#### Assignment
What you return must match the listing below word for word.

----

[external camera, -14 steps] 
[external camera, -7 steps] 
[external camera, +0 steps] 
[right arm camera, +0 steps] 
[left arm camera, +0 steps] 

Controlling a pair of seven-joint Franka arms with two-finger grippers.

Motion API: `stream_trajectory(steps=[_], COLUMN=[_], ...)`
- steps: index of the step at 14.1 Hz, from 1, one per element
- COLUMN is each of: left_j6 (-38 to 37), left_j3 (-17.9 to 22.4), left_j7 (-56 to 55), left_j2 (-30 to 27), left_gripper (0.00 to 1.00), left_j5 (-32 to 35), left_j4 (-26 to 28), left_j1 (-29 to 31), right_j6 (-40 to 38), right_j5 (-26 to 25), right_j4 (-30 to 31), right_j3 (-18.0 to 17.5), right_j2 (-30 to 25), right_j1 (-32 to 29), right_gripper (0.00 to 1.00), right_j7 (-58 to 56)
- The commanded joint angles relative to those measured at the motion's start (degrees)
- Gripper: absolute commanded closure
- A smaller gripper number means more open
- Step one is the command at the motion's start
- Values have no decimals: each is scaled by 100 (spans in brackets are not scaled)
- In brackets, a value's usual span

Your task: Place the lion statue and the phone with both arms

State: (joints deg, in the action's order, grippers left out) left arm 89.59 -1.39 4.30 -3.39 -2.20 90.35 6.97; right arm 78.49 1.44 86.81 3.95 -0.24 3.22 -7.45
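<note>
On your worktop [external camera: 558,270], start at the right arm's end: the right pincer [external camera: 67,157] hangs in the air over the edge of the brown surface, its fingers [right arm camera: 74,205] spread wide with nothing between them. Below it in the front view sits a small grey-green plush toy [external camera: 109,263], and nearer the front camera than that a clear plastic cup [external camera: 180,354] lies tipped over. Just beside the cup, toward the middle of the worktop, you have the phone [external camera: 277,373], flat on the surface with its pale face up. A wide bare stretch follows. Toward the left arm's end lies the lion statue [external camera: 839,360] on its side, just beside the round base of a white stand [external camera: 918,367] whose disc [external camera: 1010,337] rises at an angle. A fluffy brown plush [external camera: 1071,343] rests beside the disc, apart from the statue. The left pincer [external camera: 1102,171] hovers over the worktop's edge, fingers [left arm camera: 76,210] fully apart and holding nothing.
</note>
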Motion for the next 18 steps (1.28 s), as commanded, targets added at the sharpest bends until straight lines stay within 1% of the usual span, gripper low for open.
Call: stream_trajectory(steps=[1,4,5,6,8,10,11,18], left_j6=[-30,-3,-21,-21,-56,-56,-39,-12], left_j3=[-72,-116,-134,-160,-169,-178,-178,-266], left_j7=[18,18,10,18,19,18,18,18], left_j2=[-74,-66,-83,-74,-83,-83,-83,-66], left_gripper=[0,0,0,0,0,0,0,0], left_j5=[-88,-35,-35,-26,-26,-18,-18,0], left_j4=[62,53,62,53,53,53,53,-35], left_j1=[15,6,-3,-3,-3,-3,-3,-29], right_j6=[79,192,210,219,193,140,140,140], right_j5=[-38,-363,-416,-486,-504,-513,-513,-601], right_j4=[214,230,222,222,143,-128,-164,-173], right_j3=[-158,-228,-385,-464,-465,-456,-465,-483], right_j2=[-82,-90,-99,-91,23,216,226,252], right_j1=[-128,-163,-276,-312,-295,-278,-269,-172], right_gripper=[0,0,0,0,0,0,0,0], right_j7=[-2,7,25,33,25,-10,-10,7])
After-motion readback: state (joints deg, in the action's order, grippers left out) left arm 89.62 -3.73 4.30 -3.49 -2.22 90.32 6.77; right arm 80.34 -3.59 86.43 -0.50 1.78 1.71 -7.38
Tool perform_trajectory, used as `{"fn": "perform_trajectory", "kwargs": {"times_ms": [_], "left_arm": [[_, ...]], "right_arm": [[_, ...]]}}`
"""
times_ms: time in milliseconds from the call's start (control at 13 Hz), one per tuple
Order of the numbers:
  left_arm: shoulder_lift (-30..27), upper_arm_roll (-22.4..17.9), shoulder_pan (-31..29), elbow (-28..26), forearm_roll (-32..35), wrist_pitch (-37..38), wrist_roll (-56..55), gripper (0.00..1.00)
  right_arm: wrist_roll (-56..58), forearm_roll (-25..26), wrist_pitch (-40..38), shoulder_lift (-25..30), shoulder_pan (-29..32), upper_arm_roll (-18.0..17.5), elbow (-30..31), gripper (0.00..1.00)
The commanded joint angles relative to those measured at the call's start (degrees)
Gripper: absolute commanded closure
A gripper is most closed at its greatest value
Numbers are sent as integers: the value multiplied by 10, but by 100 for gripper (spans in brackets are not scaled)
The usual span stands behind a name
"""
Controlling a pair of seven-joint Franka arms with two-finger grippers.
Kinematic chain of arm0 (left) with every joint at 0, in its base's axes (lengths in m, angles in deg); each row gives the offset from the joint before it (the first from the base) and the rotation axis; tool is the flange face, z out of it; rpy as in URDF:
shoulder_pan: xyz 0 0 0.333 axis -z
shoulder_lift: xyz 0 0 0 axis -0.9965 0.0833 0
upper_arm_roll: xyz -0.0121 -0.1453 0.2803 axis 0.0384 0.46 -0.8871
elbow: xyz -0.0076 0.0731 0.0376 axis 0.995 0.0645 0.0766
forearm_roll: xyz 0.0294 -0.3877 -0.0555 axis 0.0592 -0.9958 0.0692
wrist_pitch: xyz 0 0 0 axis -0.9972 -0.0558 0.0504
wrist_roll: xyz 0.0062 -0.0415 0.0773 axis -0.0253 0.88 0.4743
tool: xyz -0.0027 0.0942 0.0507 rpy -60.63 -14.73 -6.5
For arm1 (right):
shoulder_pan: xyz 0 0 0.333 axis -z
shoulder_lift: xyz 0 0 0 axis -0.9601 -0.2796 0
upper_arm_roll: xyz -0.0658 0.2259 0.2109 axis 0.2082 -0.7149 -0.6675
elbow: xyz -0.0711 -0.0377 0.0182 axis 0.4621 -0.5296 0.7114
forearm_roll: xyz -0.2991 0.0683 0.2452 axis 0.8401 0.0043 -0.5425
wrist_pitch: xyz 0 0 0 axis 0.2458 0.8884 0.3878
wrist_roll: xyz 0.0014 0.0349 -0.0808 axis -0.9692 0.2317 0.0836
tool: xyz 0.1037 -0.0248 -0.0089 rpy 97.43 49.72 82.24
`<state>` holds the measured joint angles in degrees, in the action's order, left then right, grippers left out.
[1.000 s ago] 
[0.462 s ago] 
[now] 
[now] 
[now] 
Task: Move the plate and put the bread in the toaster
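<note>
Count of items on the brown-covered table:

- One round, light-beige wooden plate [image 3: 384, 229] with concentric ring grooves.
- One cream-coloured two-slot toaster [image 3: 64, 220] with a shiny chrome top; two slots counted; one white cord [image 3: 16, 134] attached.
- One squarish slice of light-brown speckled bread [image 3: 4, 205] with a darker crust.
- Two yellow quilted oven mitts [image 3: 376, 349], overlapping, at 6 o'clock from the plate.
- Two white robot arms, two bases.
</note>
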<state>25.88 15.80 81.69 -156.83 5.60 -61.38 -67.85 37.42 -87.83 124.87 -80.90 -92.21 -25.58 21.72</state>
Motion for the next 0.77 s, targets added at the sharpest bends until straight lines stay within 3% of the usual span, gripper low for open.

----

#### Response to the task
[external camera, -14 steps] 
[external camera, -7 steps] 
[external camera, +0 steps] 
[right arm camera, +0 steps] 
[left arm camera, +0 steps] 

Controlling a pair of seven-joint Franka arms with two-finger grippers.

Motion API: `stream_trajectory(steps=[_], COLUMN=[_], ...)`
- steps: index of the step at 14.1 Hz, from 1, one per element
- COLUMN is each of: left_j6 (-38 to 37), left_j3 (-17.9 to 22.4), left_j7 (-56 to 55), left_j2 (-30 to 27), left_gripper (0.00 to 1.00), left_j5 (-32 to 35), left_j4 (-26 to 28), left_j1 (-29 to 31), right_j6 (-40 to 38), right_j5 (-26 to 25), right_j4 (-30 to 31), right_j3 (-18.0 to 17.5), right_j2 (-30 to 25), right_j1 (-32 to 29), right_gripper (0.00 to 1.00), right_j7 (-58 to 56)
- The commanded joint angles relative to those measured at the motion's start (degrees)
- Gripper: absolute commanded closure
- A smaller gripper number means more open
- Step one is the command at the motion's start
- Values have no decimals: each is scaled by 100 (spans in brackets are not scaled)
- In brackets, a value's usual span

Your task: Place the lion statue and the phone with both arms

State: (joints deg, in the action's order, grippers left out) left arm 89.59 -1.39 4.30 -3.39 -2.20 90.35 6.97; right arm 78.49 1.44 86.81 3.95 -0.24 3.22 -7.45
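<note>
On your worktop [external camera: 558,270], start at the right arm's end: the right pincer [external camera: 67,157] hangs in the air over the edge of the brown surface, its fingers [right arm camera: 74,205] spread wide with nothing between them. Below it in the front view sits a small grey-green plush toy [external camera: 109,263], and nearer the front camera than that a clear plastic cup [external camera: 180,354] lies tipped over. Just beside the cup, toward the middle of the worktop, you have the phone [external camera: 277,373], flat on the surface with its pale face up. A wide bare stretch follows. Toward the left arm's end lies the lion statue [external camera: 839,360] on its side, just beside the round base of a white stand [external camera: 918,367] whose disc [external camera: 1010,337] rises at an angle. A fluffy brown plush [external camera: 1071,343] rests beside the disc, apart from the statue. The left pincer [external camera: 1102,171] hovers over the worktop's edge, fingers [left arm camera: 76,210] fully apart and holding nothing.
</note>
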Motion for the next 18 steps (1.28 s), as commanded, targets added at the sharpest bends until straight lines stay within 1% of the usual span, gripper low for open.
Call: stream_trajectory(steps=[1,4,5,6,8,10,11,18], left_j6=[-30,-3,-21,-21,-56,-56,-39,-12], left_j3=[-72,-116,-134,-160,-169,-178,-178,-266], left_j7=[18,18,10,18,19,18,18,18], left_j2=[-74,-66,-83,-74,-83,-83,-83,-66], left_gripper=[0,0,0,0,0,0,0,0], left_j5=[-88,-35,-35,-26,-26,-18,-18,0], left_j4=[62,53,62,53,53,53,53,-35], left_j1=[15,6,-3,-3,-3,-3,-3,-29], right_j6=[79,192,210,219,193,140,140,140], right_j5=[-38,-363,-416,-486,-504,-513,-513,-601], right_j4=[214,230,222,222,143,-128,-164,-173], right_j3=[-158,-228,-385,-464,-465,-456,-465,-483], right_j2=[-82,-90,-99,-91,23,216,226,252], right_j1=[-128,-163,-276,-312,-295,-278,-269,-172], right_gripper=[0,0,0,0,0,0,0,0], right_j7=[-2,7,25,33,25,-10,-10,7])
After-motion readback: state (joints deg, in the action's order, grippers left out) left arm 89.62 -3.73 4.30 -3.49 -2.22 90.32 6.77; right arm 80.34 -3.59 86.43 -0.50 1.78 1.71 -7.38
Tool perform_trajectory, used as `{"fn": "perform_trajectory", "kwargs": {"times_ms": [_], "left_arm": [[_, ...]], "right_arm": [[_, ...]]}}`
"""
times_ms: time in milliseconds from the call's start (control at 13 Hz), one per tuple
Order of the numbers:
  left_arm: shoulder_lift (-30..27), upper_arm_roll (-22.4..17.9), shoulder_pan (-31..29), elbow (-28..26), forearm_roll (-32..35), wrist_pitch (-37..38), wrist_roll (-56..55), gripper (0.00..1.00)
  right_arm: wrist_roll (-56..58), forearm_roll (-25..26), wrist_pitch (-40..38), shoulder_lift (-25..30), shoulder_pan (-29..32), upper_arm_roll (-18.0..17.5), elbow (-30..31), gripper (0.00..1.00)
The commanded joint angles relative to those measured at the call's start (degrees)
Gripper: absolute commanded closure
A gripper is most closed at its greatest value
Numbers are sent as integers: the value multiplied by 10, but by 100 for gripper (spans in brackets are not scaled)
The usual span stands behind a name
"""
Controlling a pair of seven-joint Franka arms with two-finger grippers.
Kinematic chain of arm0 (left) with every joint at 0, in its base's axes (lengths in m, angles in deg); each row gives the offset from the joint before it (the first from the base) and the rotation axis; tool is the flange face, z out of it; rpy as in URDF:
shoulder_pan: xyz 0 0 0.333 axis -z
shoulder_lift: xyz 0 0 0 axis -0.9965 0.0833 0
upper_arm_roll: xyz -0.0121 -0.1453 0.2803 axis 0.0384 0.46 -0.8871
elbow: xyz -0.0076 0.0731 0.0376 axis 0.995 0.0645 0.0766
forearm_roll: xyz 0.0294 -0.3877 -0.0555 axis 0.0592 -0.9958 0.0692
wrist_pitch: xyz 0 0 0 axis -0.9972 -0.0558 0.0504
wrist_roll: xyz 0.0062 -0.0415 0.0773 axis -0.0253 0.88 0.4743
tool: xyz -0.0027 0.0942 0.0507 rpy -60.63 -14.73 -6.5
For arm1 (right):
shoulder_pan: xyz 0 0 0.333 axis -z
shoulder_lift: xyz 0 0 0 axis -0.9601 -0.2796 0
upper_arm_roll: xyz -0.0658 0.2259 0.2109 axis 0.2082 -0.7149 -0.6675
elbow: xyz -0.0711 -0.0377 0.0182 axis 0.4621 -0.5296 0.7114
forearm_roll: xyz -0.2991 0.0683 0.2452 axis 0.8401 0.0043 -0.5425
wrist_pitch: xyz 0 0 0 axis 0.2458 0.8884 0.3878
wrist_roll: xyz 0.0014 0.0349 -0.0808 axis -0.9692 0.2317 0.0836
tool: xyz 0.1037 -0.0248 -0.0089 rpy 97.43 49.72 82.24
`<state>` holds the measured joint angles in degrees, in the action's order, left then right, grippers left out.
[1.000 s ago] 
[0.462 s ago] 
[now] 
[now] 
[now] 
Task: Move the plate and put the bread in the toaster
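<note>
Count of items on the brown-covered table:

- One round, light-beige wooden plate [image 3: 384, 229] with concentric ring grooves.
- One cream-coloured two-slot toaster [image 3: 64, 220] with a shiny chrome top; two slots counted; one white cord [image 3: 16, 134] attached.
- One squarish slice of light-brown speckled bread [image 3: 4, 205] with a darker crust.
- Two yellow quilted oven mitts [image 3: 376, 349], overlapping, at 6 o'clock from the plate.
- Two white robot arms, two bases.
</note>
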<state>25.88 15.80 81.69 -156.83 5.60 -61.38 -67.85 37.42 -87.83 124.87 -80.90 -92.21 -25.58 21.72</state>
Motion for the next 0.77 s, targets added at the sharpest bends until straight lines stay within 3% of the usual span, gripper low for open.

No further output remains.